Partnership strategica?

La visita in Arabia Saudita, in coda al G20 di Bali e al summit dell’APEC in Tailandia, è rappresentativa dell’importanza che la Cina attribuisce a Riyadh. Riyadh è il principale fornitore di petrolio per la Cina, con 81 milioni di tonnellate esportate nel 2021. Al contrario, nell’ultimo anno, le forniture saudite verso gli Stati Uniti sono andate invece contraendosi, anche in seguito al caotico ritiro delle truppe americane dall’Afghanistan. Le forniture energetiche saranno quindi al centro dell’incontro tra i leader dei due paesi, ma la partnership tra Pechino e Riyadh va oltre: la Cina è il principale partner commerciale per l’Arabia Saudita e i due paesi cooperano molto anche nell’ottica dell’iniziativa cinese Belt and Road Initiative e della strategia di sviluppo saudita Vision 2030. L’Arabia Saudita si è anche espressa favorevolmente all’utilizzo del renminbi per il pagamento delle proprie forniture energetiche a Pechino. Come altri paesi della regione, Riyadh sembra anche sempre più interessata a cercare piattaforme multilaterali di dialogo alternative a quelle occidentali. Il paese ha infatti fatto richiesta per diventare dialogue partner della Shanghai Cooperation Organization (SCO), meccanismo di cooperazione di cui fanno parte Cina, Russia, Kazakistan, Kirghizistan, Tagikistan e Uzbekistan oltre ad altri paesi osservatori. Infine, l’Arabia Saudita ha espresso interesse per far parte dei Paesi BRICS, organizzazione che riunisce alcune tra le maggiori economie emergenti: Brasile, Russia, India, Cina e Sud Africa. Riyadh potrebbe quindi rivelarsi un partner cruciale per Pechino nel tentativo di creare un ordine internazionale al di fuori dell’egemonia degli Stati Uniti e dell’Occidente. 
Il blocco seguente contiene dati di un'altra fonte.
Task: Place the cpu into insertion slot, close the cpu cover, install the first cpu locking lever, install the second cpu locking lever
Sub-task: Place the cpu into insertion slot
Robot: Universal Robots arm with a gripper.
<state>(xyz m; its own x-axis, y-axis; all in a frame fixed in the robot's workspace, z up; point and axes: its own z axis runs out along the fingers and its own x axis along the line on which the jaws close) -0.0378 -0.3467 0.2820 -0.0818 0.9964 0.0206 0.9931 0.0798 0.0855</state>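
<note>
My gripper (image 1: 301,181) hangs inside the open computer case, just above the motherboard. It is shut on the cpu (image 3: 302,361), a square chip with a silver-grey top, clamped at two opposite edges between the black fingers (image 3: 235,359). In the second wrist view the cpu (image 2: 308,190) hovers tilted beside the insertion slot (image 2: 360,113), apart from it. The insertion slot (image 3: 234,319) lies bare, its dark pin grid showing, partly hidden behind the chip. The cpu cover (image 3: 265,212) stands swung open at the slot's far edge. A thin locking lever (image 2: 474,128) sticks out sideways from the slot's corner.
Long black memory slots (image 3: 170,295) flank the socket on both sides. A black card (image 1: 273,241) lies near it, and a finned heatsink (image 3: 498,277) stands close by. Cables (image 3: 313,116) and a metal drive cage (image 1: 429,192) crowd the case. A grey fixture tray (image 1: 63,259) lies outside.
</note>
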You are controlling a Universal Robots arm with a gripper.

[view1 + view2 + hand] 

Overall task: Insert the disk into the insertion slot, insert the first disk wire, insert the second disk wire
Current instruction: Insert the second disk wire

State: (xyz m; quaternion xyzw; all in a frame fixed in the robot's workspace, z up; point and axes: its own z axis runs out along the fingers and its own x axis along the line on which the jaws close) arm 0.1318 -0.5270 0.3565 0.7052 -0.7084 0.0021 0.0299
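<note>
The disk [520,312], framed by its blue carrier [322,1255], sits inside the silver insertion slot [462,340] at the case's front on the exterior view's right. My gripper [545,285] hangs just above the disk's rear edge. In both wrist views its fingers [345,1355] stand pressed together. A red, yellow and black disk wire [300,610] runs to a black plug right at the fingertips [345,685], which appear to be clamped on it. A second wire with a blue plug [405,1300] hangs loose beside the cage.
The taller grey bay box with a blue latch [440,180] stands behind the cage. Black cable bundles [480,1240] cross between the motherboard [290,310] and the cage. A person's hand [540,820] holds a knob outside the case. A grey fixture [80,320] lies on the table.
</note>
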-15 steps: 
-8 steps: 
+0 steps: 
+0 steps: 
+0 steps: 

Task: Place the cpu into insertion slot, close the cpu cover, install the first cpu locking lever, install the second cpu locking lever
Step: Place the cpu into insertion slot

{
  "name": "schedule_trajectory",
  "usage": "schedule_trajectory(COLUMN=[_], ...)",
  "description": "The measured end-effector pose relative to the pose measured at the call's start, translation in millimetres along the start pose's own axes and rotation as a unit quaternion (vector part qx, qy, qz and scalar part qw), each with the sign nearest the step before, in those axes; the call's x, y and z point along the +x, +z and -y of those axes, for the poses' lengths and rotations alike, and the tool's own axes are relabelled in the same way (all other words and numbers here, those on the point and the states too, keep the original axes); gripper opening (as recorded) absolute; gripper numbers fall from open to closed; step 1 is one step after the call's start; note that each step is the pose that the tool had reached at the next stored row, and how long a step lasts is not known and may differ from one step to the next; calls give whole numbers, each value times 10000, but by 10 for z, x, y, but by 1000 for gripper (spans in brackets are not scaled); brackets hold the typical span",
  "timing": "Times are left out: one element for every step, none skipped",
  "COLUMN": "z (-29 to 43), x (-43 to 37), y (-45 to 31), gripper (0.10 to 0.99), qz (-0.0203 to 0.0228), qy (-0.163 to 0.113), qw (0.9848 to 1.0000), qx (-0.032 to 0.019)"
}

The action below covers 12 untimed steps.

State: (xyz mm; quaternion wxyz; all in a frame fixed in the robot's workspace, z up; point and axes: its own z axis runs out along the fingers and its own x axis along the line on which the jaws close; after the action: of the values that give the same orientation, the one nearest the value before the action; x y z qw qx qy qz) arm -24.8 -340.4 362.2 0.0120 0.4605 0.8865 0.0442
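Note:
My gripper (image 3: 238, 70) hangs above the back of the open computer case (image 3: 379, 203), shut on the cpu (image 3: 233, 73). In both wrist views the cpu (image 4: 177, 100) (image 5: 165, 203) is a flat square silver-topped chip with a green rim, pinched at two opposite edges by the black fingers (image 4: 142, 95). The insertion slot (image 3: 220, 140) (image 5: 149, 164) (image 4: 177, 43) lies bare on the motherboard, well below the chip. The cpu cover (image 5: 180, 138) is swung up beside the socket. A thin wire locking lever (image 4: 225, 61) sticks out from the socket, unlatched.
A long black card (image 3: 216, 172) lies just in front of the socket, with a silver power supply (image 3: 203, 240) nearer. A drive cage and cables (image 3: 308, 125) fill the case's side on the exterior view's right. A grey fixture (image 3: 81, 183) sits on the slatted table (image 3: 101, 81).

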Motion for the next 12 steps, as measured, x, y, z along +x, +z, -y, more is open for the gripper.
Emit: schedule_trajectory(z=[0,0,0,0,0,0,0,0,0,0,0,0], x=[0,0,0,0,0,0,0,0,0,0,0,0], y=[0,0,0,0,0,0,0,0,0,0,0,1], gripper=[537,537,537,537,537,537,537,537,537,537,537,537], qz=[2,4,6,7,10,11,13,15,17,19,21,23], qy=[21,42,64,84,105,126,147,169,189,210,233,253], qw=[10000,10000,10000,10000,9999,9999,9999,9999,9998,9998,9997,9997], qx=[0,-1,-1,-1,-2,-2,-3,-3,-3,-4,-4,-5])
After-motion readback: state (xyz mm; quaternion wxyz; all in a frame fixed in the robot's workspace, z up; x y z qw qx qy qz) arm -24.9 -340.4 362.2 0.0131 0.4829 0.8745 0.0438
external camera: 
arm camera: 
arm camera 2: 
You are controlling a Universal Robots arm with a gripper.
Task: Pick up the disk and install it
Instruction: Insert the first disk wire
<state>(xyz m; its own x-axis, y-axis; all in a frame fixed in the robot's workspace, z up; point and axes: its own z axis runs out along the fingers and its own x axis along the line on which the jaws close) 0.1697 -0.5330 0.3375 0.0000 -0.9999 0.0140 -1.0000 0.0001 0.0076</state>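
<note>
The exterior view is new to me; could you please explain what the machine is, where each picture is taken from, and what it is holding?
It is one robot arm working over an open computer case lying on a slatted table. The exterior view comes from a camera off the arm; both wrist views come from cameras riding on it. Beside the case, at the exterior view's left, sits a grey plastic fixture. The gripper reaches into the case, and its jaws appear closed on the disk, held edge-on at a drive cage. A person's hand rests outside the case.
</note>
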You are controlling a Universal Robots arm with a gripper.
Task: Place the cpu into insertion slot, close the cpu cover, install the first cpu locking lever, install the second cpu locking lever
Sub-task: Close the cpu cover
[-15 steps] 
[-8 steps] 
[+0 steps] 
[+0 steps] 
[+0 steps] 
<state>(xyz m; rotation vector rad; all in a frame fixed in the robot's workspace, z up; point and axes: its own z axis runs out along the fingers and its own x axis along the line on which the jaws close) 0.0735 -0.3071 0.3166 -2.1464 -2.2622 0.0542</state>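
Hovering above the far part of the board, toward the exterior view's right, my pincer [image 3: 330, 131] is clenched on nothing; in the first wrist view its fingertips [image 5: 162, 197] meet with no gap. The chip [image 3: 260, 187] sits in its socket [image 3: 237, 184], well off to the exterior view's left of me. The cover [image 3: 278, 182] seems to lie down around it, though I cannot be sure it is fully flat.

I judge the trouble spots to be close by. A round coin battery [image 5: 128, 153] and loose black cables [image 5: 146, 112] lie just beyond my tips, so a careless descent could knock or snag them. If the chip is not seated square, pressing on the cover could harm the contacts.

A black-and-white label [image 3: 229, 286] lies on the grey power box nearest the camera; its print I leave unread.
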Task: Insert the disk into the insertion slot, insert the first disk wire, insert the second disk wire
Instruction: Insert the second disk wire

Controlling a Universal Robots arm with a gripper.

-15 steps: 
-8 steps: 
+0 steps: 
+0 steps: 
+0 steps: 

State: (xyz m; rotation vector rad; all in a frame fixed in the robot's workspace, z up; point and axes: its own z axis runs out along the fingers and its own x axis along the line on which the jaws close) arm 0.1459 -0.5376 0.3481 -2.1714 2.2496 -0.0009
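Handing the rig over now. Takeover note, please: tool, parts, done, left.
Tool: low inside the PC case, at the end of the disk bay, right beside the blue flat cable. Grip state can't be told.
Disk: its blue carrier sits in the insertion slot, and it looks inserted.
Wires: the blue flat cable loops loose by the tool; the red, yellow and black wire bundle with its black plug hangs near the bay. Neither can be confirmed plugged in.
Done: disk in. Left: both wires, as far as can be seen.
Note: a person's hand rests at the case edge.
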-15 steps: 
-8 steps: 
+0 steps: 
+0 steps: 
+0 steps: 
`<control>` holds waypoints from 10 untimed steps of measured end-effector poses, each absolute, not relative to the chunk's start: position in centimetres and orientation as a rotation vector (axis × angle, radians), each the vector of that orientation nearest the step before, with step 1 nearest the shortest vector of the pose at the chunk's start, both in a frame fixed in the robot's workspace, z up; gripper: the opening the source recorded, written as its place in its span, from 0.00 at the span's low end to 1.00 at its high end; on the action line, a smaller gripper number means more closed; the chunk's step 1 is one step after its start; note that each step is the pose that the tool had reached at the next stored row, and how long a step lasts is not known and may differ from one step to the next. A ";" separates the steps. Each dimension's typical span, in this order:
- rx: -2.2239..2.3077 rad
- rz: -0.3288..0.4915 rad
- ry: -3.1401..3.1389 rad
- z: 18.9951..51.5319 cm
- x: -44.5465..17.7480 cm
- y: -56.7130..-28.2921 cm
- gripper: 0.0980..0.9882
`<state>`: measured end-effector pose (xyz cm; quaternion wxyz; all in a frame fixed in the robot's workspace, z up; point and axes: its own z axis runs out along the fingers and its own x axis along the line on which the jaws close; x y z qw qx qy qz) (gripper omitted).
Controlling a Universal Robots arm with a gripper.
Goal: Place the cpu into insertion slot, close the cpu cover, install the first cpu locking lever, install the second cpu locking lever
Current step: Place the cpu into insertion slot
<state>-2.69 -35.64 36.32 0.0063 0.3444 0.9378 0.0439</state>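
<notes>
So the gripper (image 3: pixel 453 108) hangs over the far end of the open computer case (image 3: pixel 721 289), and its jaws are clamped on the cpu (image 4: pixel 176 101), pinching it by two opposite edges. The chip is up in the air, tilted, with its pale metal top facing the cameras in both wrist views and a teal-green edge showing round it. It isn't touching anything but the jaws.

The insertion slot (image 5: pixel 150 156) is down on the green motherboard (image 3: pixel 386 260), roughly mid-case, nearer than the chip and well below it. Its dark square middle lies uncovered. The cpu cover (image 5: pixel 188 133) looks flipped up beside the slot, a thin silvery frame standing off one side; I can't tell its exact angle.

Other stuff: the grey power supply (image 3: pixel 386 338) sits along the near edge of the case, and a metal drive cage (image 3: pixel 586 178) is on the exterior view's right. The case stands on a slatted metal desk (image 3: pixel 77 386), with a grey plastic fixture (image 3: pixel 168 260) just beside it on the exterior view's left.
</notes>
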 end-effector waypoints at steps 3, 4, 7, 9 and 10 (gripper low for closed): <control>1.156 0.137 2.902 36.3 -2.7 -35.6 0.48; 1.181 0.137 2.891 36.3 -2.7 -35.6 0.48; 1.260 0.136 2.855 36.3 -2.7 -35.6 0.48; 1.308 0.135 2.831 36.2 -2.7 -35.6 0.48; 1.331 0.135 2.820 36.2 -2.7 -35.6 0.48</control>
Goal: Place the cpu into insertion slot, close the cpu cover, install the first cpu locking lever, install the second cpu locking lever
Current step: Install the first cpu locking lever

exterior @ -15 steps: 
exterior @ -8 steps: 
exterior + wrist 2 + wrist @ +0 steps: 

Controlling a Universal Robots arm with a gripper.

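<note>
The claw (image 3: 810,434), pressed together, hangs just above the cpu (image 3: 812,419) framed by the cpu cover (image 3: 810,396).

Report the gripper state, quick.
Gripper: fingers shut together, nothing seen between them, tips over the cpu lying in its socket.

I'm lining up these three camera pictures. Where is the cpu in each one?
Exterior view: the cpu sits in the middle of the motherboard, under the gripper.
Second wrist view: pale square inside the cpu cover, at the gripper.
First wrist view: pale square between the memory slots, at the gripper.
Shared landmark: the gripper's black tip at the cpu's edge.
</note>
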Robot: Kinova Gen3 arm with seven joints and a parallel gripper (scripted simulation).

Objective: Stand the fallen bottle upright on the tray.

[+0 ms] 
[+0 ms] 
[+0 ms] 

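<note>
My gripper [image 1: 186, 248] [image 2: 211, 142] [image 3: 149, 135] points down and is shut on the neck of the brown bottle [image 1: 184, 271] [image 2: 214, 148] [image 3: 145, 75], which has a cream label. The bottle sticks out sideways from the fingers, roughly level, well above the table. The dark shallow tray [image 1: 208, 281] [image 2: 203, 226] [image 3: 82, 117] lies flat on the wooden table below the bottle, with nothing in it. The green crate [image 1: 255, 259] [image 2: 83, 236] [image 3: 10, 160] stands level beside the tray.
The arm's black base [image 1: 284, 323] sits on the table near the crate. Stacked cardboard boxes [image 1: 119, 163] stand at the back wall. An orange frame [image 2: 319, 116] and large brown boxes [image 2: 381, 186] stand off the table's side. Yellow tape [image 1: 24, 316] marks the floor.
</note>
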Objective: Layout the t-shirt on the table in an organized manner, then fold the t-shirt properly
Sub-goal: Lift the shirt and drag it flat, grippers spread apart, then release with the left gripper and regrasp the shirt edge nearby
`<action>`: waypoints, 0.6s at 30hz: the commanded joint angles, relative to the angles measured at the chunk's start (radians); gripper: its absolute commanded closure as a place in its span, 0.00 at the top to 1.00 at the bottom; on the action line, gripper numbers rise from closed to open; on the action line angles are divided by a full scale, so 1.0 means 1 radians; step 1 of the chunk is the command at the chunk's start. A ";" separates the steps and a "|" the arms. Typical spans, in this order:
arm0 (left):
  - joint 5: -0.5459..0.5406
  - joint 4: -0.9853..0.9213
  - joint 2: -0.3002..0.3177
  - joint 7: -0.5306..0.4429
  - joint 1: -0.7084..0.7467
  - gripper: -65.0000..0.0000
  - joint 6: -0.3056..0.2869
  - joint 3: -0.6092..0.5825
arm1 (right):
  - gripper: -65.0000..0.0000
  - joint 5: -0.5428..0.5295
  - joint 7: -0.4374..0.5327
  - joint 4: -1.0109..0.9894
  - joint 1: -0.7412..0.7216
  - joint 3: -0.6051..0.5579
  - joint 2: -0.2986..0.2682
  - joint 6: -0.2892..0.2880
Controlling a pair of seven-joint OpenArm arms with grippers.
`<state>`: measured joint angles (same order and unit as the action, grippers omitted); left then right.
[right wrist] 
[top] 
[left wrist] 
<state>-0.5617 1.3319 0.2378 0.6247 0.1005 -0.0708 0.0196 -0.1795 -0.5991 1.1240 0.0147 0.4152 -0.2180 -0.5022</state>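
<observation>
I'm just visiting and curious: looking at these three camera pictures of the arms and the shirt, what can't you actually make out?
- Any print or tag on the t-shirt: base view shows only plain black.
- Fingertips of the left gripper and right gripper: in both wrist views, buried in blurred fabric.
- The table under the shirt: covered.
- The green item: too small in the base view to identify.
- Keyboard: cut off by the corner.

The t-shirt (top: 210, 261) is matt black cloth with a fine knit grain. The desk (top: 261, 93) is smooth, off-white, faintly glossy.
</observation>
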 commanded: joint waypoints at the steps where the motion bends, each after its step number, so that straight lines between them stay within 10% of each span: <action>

Tra due litiganti, Riyadh gode?

Nell’ultimo anno i rapporti tra Arabia Saudita e Stati Uniti sono peggiorati sensibilmente. Se da un lato il “Pivot to Asia” di Washington aveva già contribuito a ridefinire il ruolo degli Stati Uniti nella regione, e di conseguenza i rapporti con alleati storici come l’Arabia Saudita, le conseguenze della guerra in Ucraina hanno contribuito ad accelerare questo processo. In un Medio Oriente in continuo mutamento, gli Stati Uniti sono ora spesso considerati come un partner lontano e poco affidabile. Dopo lo scoppio della guerra in Ucraina, l’Arabia Saudita ha più volte manifestato il suo interesse a mantenere buoni rapporti con la Russia, specialmente in seno all’Opec+. L’ultimo evento in tal senso è stata la decisione presa dai paesi dell’Opec+ a ottobre di tagliare la produzione di circa due milioni di barili al giorno. Tale scelta seguiva mesi di pressioni con cui gli Stati Uniti hanno provato a spingere Riyadh ad aumentare la produzione per bilanciare l’aumento dei prezzi sul mercato globale. In un momento di crisi energetica mondiale, la decisione da parte dell’Arabia Saudita e dell’Opec+ è stata letta a Washington come una scelta politica, particolarmente significativa anche per il contesto internazionale in cui è stata presa. Questa tensione lascia dunque spazio alla Cina per rinforzare la propria presenza nella regione e cercare di mettere la presenza statunitense in secondo piano. Tuttavia, per quanto l’Arabia Saudita si stia legando sempre di più alla Cina, sarà difficile che il paese rimpiazzi del tutto gli Stati Uniti: almeno per il momento, la Cina non è intenzionata a presentarsi come garante della stabilità nella regione. Inoltre, gli Stati Uniti sono tra i maggiori fornitori di armi all’esercito saudita: solo in agosto l’amministrazione Biden ha approvato una vendita del valore di 3 miliardi di dollari in equipaggiamento militare. Ma potrebbe non bastare: nonostante l’importanza degli Stati Uniti sul piano militare, un Medio Oriente politicamente “abbandonato” da Washington sarà terreno sempre più fertile per gli interessi di Pechino nella regione.